What is open access?
The open access (OA) movement is the outcome of the electronic publishing facilities and Internet. This movement advocates permanent, free access, without restrictions imposed by certain exploitation rights, to scientific, academic and educational contents with the goal of fostering their accessibility and impact for the benefit of science and society.
International declarations about open access:
- (2002) Budapest Open Access Initiative (BOAI)
- (2003) Bethesda Statement on Open Access Publishing
- (2003) Berlin Declaration on Open Access to Knowledge in the Science and Humanities
- (2012) San Francisco Declaration on Research Assessment (DORA)
Open access benefits
- Increased visibility of scientific literature.
- Increased impact of publications: increase in citations of authors and publications.

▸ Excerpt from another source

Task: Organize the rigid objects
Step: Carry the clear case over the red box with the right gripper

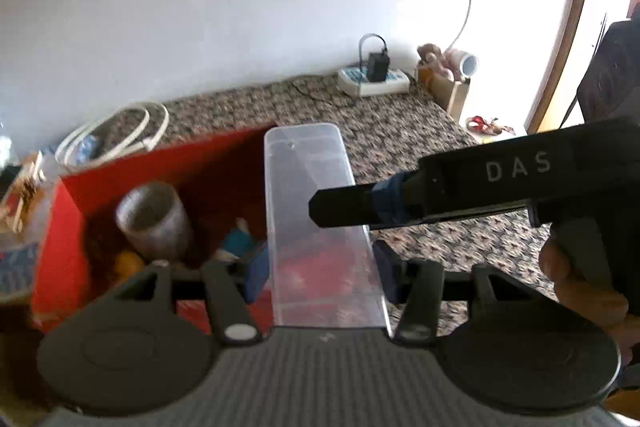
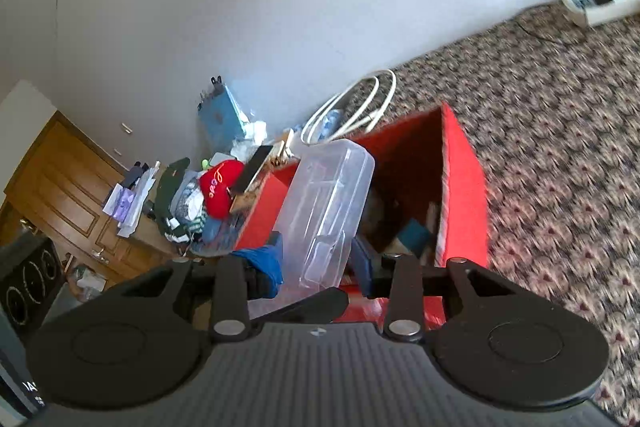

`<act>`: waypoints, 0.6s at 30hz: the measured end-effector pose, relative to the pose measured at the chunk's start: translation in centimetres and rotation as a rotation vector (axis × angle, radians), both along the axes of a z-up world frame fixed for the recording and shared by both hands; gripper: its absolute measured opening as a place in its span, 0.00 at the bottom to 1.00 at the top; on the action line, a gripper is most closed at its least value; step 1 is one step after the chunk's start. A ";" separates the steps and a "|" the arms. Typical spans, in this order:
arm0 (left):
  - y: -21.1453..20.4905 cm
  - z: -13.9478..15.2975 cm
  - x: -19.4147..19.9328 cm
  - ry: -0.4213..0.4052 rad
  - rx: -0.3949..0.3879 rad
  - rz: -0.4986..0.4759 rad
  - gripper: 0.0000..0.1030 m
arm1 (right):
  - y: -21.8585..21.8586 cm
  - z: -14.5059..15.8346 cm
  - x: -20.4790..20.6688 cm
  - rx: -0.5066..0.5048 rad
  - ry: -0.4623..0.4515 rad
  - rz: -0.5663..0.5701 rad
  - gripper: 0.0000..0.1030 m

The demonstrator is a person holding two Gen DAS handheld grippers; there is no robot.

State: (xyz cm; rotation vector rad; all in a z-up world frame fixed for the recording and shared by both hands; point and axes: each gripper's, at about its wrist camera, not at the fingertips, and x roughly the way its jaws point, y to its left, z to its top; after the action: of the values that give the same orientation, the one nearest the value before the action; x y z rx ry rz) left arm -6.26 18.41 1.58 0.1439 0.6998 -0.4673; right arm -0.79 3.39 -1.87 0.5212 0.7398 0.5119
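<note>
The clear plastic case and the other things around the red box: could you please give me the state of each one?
Clear plastic case: lid shut, held above the box by both claws.
Left claw: shut on the case's sides.
Right claw: shut on the case.
Red box: open-topped, on the carpet, things inside.
Metal cup: tilted inside the box.
Power strip: on the carpet, black adapter plugged in.
White cable: coiled by the wall.

Left wrist view: from the left gripper [image 1: 320, 269], close, angled down over the red box [image 1: 168, 163] toward carpet [image 1: 400, 131] and wall. Right wrist view: likewise tilted, nearer the box's other side. Shared: red box [image 2: 464, 167], clear plastic case [image 1: 316, 211], power strip [image 2: 600, 1].
</note>
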 end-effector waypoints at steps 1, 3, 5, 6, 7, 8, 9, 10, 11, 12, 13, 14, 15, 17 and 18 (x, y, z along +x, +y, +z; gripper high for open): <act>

- Perpetual access to documents.
- Easy retrieval of contents published in open access.
- Guaranteed preservation of research results.

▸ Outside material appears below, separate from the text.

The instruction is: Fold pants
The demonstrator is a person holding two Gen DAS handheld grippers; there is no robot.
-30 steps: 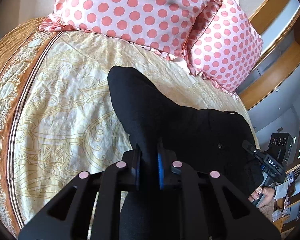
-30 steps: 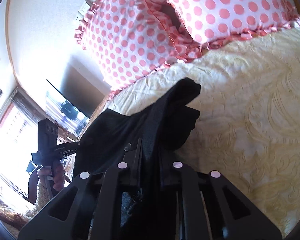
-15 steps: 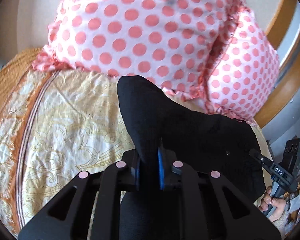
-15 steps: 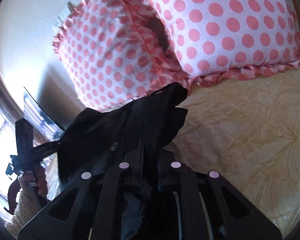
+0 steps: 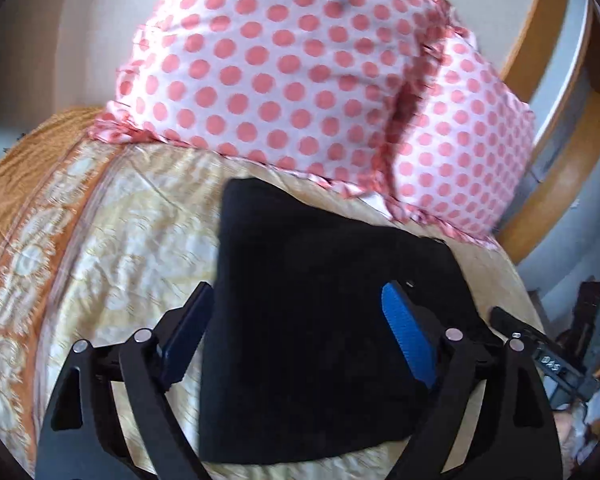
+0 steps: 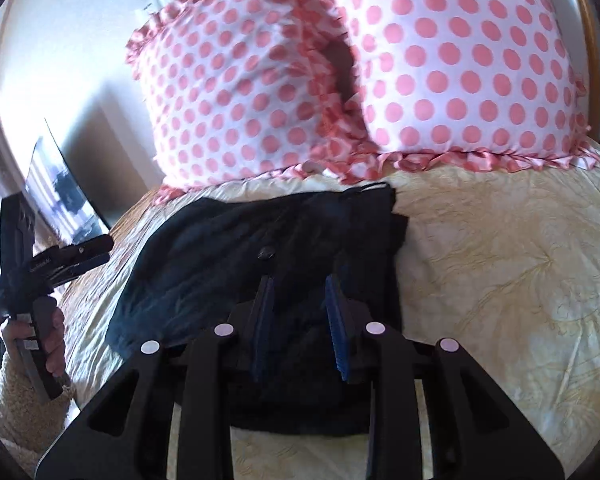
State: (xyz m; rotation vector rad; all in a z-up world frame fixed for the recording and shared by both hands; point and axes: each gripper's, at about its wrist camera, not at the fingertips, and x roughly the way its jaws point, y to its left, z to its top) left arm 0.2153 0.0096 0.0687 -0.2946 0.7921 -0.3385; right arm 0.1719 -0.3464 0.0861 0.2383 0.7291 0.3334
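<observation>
Left wrist view had the left gripper (image 5: 296, 328) with its jaws spread wide, one blue pad on each side of the black pants (image 5: 320, 300), not pinching anything as far as I could see. The pants lay folded into a dark, roughly flat bundle on the bedspread (image 5: 140, 232), a yellowish paisley thing with an orange patterned border down one side. Just past the far edge of the bundle sat the polka-dot pillows (image 5: 300, 64), white with pink dots and a ruffled trim, two of them leaning together. Off at the right edge I could make out the other gripper's body and a bit of wooden bed frame (image 5: 560, 184).

Over on the right wrist view, the right gripper (image 6: 300, 320) was also parted, a narrower gap this time, blue pads hovering over the near part of the pants (image 6: 260, 248) with nothing clamped between them. A small button showed on the fabric just ahead of the fingertips. Same bedspread (image 6: 500, 260) around it, same pillows (image 6: 440, 60) behind, close to the pants' far edge. The person's left hand (image 6: 44, 344) gripped its tool handle way off to the left, beside the bed.

No containers anywhere.
</observation>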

- Increased visibility of institutions.
(Font: REBIUN)
Open access publishing strategies
Self-archiving: green route
Self-archiving in institutional repositories, such as the O2, or in thematic repositories, enables the following:
- Publication of a copy of the articles (published and reviewed).
- Publication of the version sent (preprint), accepted (postprint) or published (publisher's PDF).
- Access to publications with the possibility of free access, embargoed access or restricted access.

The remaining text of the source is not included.